Deloitte, cresce la fiducia verso marchi di nicchia e locali
Lo studio “Brand Connection” fotografa il nuovo rapporto tra persone e brand, tra autenticità, esperienza digitale e social commerce
In un contesto caratterizzato da instabilità economica e cambiamenti nei comportamenti d’acquisto, i consumatori continuano a riconoscere valore nei brand, ma la fedeltà appare sempre più fragile. È quanto emerge da “Brand Connection – The Age of Meaningful Brands”, lo studio condotto da Deloitte su un campione di oltre 7.000 consumatori in sette Paesi – tra cui Italia, Francia, Regno Unito, Stati Uniti, Cina, Giappone ed Emirati Arabi Uniti.
La ricerca evidenzia una crescita della fiducia nei confronti delle attività commerciali locali (43,1%), dei marchi di nicchia (39%) e, in misura minore, dei grandi brand (36,9%). In Italia, la propensione al “brand switching” rimane elevata: il 45,7% degli intervistati dichiara di non sentirsi legato a nessun marchio in particolare.

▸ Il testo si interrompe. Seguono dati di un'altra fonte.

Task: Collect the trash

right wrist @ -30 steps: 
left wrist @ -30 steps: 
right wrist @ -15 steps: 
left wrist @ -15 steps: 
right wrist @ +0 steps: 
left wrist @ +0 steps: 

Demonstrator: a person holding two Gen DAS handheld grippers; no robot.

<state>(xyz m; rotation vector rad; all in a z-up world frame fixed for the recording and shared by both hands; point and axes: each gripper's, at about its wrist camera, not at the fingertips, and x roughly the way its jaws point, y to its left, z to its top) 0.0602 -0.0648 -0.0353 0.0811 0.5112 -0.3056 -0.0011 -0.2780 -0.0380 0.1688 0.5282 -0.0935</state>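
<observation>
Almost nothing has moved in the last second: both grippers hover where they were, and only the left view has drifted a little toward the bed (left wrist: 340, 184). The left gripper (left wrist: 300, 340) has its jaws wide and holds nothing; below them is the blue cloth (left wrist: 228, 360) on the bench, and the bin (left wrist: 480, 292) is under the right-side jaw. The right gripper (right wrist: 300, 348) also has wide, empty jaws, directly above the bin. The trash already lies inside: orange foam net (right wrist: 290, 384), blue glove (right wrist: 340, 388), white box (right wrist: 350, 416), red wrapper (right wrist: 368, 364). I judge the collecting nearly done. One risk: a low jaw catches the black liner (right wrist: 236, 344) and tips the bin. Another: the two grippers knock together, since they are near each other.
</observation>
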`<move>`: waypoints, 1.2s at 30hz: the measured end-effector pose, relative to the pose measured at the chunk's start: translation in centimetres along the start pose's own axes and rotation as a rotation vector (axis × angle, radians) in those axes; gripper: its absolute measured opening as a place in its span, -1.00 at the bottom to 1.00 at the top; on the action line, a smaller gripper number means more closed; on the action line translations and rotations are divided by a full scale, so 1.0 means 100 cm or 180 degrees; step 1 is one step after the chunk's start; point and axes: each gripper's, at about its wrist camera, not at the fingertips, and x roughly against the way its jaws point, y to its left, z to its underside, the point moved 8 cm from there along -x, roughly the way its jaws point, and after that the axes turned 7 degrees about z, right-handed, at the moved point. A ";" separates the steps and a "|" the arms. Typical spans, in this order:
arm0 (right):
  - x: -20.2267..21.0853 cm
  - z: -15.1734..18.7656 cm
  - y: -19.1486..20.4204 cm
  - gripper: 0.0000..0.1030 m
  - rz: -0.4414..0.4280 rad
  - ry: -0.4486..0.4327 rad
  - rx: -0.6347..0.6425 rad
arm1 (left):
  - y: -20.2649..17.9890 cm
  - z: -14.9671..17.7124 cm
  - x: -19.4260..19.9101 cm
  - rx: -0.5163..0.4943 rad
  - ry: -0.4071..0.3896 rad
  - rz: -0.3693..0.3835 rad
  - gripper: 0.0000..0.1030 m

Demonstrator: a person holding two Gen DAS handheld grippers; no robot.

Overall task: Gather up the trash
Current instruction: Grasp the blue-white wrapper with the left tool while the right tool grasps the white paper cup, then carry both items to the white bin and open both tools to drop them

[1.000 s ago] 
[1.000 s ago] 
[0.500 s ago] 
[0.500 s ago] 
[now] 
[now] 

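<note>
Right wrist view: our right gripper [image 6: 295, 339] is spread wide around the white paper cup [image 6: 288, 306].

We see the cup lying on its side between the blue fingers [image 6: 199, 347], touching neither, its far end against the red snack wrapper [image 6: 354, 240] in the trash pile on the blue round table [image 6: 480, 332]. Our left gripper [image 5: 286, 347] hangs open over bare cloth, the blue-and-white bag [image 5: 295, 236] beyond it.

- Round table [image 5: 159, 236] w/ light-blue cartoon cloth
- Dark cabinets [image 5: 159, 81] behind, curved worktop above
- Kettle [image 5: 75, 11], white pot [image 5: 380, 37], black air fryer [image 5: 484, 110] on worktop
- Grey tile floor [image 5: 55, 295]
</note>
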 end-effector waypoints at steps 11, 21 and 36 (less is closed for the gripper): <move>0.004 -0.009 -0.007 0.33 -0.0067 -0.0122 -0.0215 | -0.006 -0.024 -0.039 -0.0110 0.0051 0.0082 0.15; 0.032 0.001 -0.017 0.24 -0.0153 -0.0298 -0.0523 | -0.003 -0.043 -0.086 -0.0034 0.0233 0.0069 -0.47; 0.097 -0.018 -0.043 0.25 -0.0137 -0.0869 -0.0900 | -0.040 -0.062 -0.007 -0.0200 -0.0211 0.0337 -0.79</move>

“Negli ultimi anni i brand hanno consolidato la loro posizione, ma la fedeltà non può più essere data per scontata,” ha dichiarato Andrea Laurenza, Consumer Industry Leader di Deloitte Central Mediterranean. “Le aziende con identità chiare, narrazioni autentiche e relazioni dirette vengono premiate dai consumatori.”
Autenticità e utilità come driver principali
Per i consumatori europei la connessione con i brand è oggi soprattutto funzionale: i principali fattori di scelta sono la rilevanza nella vita quotidiana (71,1%), l’autenticità (68,4%), la qualità (67,7%) e l’affidabilità (65,5%). Il 60% degli intervistati associa i marchi più amati a un senso di garanzia e fiducia, mentre per il 54,8% i brand restano in grado di “far sognare”, alimentando un immaginario positivo e aspirazionale.
Il marketing della nostalgia si conferma un elemento chiave: il 60,5% degli intervistati predilige i brand che evocano ricordi legati al passato, mentre il 58,4% apprezza i marchi capaci di intrattenere. In Paesi come Emirati Arabi, Cina e Stati Uniti, il brand diventa anche un segno identitario, parte della costruzione personale e collettiva dell’immagine di sé.
In Italia, la connessione emotiva è più forte tra i giovani: il 56% considera il brand un “riflesso valoriale” della propria identità, capace di rappresentare principi e stile di vita.
Esperienza e canali digitali
Sul fronte dell’esperienza, un italiano su tre ritiene che il contatto umano con il personale sia ancora determinante nel rafforzare la relazione con un marchio. Tuttavia, l’accessibilità e l’efficienza dei canali digitali emergono come parametri decisivi per la fidelizzazione: il 44% degli intervistati indica la facilità di accesso online a prodotti e servizi come fattore prioritario.
Il social commerce cresce come leva di acquisto e di relazione: in Italia, il 56% dei consumatori desidera poter acquistare prodotti o servizi direttamente dai social media. L’influencer marketing si conferma particolarmente efficace tra i più giovani, con percentuali di consenso del 40% nella fascia 18-24 anni e del 42% tra i 25-34 anni.
“Essere rilevante per un brand significa occupare uno spazio autentico nella vita delle persone,” ha spiegato Laurenza. “La vera rilevanza si conquista quando un marchio non si limita a vendere, ma partecipa alla conversazione culturale, restando fedele alla propria identità anche in un contesto che cambia.”